**What you need to do**
Return the material exactly, first line through the line containing "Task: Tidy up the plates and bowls", and nothing more. Pictures stay out.

**Data extract**
━━━━━━━━━━
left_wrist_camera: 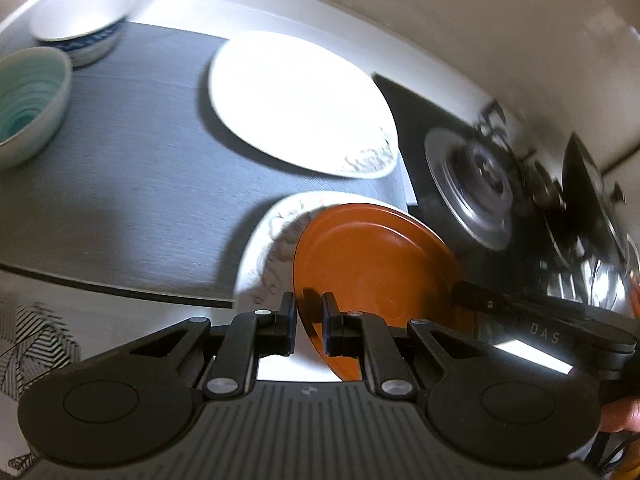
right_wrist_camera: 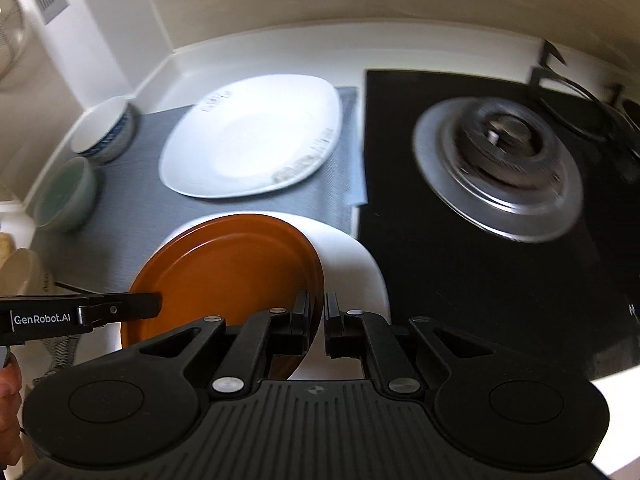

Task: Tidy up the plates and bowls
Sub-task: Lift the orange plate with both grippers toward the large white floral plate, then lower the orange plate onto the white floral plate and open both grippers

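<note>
An orange plate (left_wrist_camera: 372, 264) (right_wrist_camera: 224, 268) hangs tilted over a white patterned plate (left_wrist_camera: 260, 252) (right_wrist_camera: 356, 268) near the counter's front. My left gripper (left_wrist_camera: 309, 310) is shut on the orange plate's rim, and my right gripper (right_wrist_camera: 319, 312) is shut on the opposite rim. Each gripper shows in the other's view, the right one (left_wrist_camera: 464, 294) and the left one (right_wrist_camera: 154, 304). A larger white plate (left_wrist_camera: 296, 100) (right_wrist_camera: 252, 140) lies on the grey mat (left_wrist_camera: 132, 184) (right_wrist_camera: 132, 152). A blue-patterned white bowl (left_wrist_camera: 80, 16) (right_wrist_camera: 106, 128) and a teal bowl (left_wrist_camera: 28, 100) (right_wrist_camera: 64, 196) stand at the mat's left.
A black gas hob (right_wrist_camera: 500, 280) with a silver burner (left_wrist_camera: 480, 184) (right_wrist_camera: 496, 168) adjoins the mat on the right. A cream cup (right_wrist_camera: 20, 276) stands at the left edge. The white backsplash (right_wrist_camera: 280, 48) bounds the counter behind. A person's fingers (right_wrist_camera: 8, 392) hold the left gripper.
</note>
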Tool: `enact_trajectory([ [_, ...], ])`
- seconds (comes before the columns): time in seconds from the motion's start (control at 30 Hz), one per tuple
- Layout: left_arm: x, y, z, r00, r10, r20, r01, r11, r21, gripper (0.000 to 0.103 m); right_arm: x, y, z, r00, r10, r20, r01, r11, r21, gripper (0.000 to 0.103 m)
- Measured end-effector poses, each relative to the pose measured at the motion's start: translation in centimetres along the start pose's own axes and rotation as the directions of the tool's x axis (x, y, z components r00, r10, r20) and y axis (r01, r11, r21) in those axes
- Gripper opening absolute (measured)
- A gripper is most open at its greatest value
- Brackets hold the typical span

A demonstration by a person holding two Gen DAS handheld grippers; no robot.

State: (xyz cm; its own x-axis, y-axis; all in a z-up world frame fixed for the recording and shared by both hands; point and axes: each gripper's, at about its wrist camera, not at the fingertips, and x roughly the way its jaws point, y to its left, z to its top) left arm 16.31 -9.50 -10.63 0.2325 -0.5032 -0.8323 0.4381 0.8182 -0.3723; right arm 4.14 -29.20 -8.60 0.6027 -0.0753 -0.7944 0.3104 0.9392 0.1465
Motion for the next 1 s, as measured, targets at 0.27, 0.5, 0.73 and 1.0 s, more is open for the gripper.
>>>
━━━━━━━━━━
**Task output**
left_wrist_camera: 
right_wrist_camera: 

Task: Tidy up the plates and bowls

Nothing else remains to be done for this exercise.